Of the lines below, write out exactly those from the line with "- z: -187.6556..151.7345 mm" through the line with "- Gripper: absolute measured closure", both included, and skip the rest.

(EXERCISE DATA Opens)

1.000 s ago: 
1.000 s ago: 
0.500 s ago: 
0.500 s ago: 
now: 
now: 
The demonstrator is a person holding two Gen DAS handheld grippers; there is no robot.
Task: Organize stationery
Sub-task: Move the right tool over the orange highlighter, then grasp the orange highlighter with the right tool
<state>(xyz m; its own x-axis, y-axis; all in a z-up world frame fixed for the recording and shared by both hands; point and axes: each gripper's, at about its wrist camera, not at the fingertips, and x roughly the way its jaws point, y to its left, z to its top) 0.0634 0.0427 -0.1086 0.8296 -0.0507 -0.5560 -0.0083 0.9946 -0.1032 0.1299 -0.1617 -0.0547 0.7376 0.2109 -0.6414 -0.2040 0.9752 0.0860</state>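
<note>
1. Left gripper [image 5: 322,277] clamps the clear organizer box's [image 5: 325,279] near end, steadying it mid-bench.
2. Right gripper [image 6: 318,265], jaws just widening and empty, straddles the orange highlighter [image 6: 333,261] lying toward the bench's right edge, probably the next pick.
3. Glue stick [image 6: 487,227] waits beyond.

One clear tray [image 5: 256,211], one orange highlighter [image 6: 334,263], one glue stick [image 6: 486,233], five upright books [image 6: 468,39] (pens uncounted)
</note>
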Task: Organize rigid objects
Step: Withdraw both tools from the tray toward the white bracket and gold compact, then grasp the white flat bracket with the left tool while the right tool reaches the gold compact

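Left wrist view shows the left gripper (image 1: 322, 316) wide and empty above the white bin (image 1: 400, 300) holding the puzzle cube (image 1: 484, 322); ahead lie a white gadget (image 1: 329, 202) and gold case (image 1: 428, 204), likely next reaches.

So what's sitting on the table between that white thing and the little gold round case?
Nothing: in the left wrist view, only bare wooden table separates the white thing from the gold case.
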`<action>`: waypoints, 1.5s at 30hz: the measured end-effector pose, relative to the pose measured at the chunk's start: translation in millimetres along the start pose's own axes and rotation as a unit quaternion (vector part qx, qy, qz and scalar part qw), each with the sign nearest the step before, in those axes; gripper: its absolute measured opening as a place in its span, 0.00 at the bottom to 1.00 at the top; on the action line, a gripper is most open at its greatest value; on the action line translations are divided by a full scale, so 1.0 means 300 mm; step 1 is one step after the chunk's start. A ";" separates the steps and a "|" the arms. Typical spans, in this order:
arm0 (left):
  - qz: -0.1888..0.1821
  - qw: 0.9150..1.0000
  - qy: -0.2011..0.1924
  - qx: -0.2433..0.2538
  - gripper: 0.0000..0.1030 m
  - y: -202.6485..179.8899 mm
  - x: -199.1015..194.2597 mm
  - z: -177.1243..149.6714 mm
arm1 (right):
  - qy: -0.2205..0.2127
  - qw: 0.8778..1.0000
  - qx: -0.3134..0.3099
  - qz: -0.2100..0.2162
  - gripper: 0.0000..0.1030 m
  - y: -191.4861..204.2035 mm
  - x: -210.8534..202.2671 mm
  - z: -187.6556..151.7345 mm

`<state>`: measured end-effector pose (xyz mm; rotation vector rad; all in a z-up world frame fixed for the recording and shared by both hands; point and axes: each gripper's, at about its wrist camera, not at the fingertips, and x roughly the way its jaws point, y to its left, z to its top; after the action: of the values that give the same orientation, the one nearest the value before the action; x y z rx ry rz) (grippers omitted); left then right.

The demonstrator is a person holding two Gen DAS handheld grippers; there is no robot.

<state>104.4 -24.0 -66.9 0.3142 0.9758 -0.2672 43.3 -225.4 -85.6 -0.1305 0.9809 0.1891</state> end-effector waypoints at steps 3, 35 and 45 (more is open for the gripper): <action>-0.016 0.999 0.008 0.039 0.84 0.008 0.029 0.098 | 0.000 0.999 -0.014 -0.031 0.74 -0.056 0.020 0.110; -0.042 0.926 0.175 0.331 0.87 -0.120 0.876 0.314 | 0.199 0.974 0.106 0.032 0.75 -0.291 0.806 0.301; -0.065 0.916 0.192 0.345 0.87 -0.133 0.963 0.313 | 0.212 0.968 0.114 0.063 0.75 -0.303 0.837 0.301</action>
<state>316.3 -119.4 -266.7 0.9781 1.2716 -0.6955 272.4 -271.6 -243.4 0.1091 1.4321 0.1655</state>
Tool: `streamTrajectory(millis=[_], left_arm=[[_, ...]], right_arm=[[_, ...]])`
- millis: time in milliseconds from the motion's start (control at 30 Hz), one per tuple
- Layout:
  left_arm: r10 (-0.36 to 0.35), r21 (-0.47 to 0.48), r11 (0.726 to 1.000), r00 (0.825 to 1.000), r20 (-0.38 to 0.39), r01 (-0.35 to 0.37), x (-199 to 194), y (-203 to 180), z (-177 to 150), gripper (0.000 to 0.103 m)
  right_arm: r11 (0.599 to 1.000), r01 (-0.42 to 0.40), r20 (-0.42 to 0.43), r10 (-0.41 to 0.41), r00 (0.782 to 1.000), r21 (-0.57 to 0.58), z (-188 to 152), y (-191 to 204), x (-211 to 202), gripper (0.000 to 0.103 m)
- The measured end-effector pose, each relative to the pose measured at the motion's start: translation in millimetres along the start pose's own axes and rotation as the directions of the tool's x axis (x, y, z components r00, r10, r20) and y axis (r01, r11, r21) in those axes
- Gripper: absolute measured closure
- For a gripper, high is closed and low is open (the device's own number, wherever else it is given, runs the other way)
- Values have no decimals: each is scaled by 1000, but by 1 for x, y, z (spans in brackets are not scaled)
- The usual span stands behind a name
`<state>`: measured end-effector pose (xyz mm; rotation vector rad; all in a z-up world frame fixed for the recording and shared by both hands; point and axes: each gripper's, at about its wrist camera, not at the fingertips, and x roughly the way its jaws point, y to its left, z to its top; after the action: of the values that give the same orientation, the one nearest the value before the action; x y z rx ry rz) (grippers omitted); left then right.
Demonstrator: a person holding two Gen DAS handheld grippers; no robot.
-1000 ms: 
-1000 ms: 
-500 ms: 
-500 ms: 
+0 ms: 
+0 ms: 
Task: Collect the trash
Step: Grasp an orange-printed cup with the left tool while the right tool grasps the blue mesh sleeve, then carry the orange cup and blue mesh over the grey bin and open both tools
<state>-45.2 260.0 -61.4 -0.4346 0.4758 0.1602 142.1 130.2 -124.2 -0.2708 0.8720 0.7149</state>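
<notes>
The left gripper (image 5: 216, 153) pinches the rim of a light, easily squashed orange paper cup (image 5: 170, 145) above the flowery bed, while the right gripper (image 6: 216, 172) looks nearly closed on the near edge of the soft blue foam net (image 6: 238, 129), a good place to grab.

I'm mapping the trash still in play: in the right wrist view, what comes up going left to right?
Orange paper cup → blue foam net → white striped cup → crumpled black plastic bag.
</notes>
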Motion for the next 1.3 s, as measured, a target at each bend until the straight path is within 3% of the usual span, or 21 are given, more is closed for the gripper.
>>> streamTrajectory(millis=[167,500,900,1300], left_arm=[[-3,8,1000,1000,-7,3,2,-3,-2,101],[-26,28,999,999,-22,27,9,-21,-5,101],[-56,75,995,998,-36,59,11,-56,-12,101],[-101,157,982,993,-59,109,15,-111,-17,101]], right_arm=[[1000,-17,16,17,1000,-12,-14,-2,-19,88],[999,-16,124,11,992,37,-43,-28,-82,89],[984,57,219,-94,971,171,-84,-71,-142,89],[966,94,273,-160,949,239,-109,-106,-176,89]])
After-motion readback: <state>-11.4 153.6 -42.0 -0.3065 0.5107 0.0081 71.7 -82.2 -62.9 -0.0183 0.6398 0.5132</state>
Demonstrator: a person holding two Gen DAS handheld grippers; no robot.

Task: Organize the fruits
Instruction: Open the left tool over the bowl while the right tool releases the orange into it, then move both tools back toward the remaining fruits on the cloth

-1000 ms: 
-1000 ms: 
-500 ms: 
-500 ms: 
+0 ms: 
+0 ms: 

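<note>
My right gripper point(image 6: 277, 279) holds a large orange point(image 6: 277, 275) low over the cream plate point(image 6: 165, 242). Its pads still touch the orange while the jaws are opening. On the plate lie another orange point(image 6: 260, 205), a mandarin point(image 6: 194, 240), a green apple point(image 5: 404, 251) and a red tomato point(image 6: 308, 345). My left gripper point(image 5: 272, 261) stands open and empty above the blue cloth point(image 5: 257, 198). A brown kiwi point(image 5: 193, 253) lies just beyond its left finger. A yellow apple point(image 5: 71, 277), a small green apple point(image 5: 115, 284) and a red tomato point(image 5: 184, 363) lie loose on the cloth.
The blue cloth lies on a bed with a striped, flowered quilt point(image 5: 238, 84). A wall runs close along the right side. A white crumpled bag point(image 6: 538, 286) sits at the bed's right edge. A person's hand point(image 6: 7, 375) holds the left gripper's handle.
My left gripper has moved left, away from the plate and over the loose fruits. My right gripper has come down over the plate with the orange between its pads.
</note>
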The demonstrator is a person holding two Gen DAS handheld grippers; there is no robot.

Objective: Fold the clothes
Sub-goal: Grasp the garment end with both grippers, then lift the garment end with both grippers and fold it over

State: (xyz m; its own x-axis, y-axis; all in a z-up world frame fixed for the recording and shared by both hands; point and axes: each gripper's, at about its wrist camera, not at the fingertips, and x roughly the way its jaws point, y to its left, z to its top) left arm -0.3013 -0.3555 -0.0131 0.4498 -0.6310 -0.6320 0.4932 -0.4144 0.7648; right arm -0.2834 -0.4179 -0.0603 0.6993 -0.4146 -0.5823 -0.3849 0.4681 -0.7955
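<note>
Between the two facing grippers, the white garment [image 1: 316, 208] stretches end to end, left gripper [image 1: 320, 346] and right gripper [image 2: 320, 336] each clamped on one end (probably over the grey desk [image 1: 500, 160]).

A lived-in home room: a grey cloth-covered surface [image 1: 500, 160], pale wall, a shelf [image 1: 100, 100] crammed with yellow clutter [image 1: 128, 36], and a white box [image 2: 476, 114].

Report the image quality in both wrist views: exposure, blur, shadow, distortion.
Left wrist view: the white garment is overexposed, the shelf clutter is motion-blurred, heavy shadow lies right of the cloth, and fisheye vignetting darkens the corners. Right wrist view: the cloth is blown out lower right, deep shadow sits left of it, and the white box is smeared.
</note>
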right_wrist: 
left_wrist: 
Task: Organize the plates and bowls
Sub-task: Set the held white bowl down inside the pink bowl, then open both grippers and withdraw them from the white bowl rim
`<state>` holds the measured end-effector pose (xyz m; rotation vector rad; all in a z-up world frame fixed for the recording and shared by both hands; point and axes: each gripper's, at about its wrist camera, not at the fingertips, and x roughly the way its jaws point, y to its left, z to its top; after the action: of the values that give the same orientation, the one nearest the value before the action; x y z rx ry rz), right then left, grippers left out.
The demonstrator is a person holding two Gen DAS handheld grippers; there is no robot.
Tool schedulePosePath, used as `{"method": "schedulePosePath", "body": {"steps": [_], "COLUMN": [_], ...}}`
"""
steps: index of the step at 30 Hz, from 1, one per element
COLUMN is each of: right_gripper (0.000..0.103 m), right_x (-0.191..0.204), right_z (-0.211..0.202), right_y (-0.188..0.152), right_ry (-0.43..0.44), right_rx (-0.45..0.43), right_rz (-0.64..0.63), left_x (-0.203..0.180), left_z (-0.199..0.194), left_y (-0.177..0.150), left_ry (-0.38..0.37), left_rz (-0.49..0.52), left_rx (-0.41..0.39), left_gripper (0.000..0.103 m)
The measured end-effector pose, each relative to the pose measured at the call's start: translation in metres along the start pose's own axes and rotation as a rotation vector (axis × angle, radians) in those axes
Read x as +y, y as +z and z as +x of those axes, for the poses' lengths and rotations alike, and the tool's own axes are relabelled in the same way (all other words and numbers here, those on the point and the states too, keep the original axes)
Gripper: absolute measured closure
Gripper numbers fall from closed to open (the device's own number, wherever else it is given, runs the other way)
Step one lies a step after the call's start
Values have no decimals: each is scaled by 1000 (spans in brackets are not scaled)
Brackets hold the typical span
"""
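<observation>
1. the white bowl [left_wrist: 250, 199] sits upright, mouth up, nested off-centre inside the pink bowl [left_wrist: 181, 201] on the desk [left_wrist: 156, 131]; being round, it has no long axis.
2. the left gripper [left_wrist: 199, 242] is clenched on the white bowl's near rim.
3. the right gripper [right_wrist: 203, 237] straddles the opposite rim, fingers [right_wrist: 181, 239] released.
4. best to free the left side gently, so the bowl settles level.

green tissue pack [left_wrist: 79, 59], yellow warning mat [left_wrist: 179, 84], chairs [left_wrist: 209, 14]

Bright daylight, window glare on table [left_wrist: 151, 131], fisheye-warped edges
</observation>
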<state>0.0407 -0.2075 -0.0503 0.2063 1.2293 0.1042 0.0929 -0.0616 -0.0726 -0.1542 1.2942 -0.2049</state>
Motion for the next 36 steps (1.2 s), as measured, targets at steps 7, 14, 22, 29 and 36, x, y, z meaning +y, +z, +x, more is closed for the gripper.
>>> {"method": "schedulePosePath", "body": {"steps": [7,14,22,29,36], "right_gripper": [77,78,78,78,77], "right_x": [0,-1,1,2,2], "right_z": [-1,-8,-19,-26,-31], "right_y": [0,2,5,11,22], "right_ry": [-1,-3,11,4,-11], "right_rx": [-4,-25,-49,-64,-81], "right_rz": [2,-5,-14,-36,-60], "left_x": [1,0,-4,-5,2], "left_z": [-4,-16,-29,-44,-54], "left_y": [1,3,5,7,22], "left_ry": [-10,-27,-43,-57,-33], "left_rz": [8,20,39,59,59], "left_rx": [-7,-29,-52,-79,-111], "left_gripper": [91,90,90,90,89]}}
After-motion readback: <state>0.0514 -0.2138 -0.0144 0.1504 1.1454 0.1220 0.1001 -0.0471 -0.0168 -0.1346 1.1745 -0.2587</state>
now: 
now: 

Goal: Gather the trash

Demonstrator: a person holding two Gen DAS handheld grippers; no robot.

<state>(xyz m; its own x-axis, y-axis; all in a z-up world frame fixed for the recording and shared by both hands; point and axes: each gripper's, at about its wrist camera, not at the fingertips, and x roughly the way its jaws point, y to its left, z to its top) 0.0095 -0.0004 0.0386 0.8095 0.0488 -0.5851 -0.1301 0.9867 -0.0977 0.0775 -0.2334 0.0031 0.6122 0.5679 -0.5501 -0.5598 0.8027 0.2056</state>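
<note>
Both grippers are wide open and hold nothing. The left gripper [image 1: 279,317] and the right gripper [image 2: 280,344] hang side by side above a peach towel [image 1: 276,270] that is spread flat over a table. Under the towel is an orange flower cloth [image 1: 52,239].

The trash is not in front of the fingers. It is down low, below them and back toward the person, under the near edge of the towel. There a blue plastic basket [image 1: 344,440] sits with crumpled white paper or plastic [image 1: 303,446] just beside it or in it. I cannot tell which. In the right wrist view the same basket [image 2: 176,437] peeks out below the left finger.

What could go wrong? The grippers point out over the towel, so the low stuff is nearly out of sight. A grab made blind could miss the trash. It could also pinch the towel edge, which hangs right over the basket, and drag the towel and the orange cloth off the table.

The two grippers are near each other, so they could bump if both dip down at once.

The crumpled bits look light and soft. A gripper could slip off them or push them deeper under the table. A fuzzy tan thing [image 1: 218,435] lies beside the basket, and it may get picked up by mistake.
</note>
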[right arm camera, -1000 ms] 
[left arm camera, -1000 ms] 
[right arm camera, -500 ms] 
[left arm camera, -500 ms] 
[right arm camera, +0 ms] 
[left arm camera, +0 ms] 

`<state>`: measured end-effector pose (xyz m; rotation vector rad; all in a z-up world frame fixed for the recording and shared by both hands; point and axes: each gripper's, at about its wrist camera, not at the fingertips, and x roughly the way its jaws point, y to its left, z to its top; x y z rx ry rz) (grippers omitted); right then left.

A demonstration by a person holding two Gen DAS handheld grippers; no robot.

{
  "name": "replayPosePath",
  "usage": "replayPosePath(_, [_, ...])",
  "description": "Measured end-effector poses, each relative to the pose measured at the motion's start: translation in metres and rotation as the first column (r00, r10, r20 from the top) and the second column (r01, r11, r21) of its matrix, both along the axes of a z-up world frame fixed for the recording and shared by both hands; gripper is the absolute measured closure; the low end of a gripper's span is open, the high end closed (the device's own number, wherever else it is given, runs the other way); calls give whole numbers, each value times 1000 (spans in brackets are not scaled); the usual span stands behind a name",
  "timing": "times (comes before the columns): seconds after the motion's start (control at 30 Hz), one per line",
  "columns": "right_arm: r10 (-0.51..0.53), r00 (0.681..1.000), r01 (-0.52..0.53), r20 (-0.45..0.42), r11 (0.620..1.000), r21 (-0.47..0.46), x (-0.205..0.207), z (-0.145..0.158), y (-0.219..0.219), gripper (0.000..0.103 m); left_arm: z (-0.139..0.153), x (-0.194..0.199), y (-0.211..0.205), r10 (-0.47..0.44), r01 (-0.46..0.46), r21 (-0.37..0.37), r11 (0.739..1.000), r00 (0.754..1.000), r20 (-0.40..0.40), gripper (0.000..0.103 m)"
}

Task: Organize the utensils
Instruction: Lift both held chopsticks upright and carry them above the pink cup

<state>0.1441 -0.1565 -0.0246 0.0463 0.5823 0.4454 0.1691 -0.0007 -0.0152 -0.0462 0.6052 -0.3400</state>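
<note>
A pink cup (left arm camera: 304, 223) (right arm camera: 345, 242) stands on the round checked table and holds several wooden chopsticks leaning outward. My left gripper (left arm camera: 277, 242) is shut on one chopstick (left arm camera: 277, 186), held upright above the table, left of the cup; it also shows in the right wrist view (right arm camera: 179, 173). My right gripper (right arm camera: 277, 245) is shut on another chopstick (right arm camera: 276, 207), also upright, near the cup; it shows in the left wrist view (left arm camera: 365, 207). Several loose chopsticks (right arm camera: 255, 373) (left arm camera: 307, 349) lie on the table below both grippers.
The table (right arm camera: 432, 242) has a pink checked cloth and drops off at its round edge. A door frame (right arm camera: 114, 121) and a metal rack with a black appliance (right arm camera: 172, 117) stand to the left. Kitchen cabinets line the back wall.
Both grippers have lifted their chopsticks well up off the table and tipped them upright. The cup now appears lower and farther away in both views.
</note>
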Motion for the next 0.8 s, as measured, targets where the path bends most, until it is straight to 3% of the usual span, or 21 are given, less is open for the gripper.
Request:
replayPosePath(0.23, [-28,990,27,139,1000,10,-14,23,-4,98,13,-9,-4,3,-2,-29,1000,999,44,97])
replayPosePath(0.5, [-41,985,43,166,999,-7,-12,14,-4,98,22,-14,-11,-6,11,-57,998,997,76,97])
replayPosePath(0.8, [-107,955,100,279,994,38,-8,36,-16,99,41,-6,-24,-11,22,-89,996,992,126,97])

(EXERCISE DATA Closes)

__OUTPUT FOR THIS EXERCISE__.
  - z: -187.6556..151.7345 mm

`<state>`: measured end-effector pose (xyz mm; rotation vector rad; all in a z-up world frame fixed for the recording and shared by both hands; point and axes: each gripper's, at about its wrist camera, not at the fingertips, and x roughly the way its jaws point, y to its left, z to its top; after the action: of the values that give the same orientation, the one nearest the value before the action; x y z rx ry rz) (grippers omitted); left then right.

The demonstrator is a person holding two Gen DAS handheld grippers; there is no robot.

<state>104.4 -24.0 -66.9 0.3142 0.9758 -0.2672 43.3 -225.4 -85.6 -0.1305 0.9809 0.1891</state> end-effector waypoints at steps 3, 35 and 45 (more is open for the gripper): <action>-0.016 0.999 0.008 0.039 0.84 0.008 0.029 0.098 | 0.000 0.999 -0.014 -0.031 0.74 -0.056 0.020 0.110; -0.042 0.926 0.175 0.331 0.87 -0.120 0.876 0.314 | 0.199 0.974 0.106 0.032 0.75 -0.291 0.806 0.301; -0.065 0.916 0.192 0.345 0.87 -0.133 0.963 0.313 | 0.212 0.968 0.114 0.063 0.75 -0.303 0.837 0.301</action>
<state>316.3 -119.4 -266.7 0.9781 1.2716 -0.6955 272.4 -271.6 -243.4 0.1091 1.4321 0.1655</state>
Tool: `streamTrajectory(millis=[_], left_arm=[[_, ...]], right_arm=[[_, ...]])`
- millis: time in milliseconds from the motion's start (control at 30 Hz), one per tuple
- Layout:
  left_arm: r10 (-0.36 to 0.35), r21 (-0.47 to 0.48), r11 (0.726 to 1.000), r00 (0.825 to 1.000), r20 (-0.38 to 0.39), r01 (-0.35 to 0.37), x (-199 to 194), y (-203 to 180), z (-177 to 150), gripper (0.000 to 0.103 m)
  right_arm: r11 (0.599 to 1.000), r01 (-0.42 to 0.40), r20 (-0.42 to 0.43), r10 (-0.41 to 0.41), r00 (0.782 to 1.000), r21 (-0.57 to 0.58), z (-188 to 152), y (-191 to 204), x (-211 to 202), gripper (0.000 to 0.103 m)
- The measured end-effector pose, each relative to the pose measured at the motion's start: translation in millimetres along the start pose's own axes and rotation as the directions of the tool's x axis (x, y, z components r00, r10, r20) and y axis (r01, r11, r21) in those axes
- Gripper: absolute measured closure

Nothing further is required for this exercise.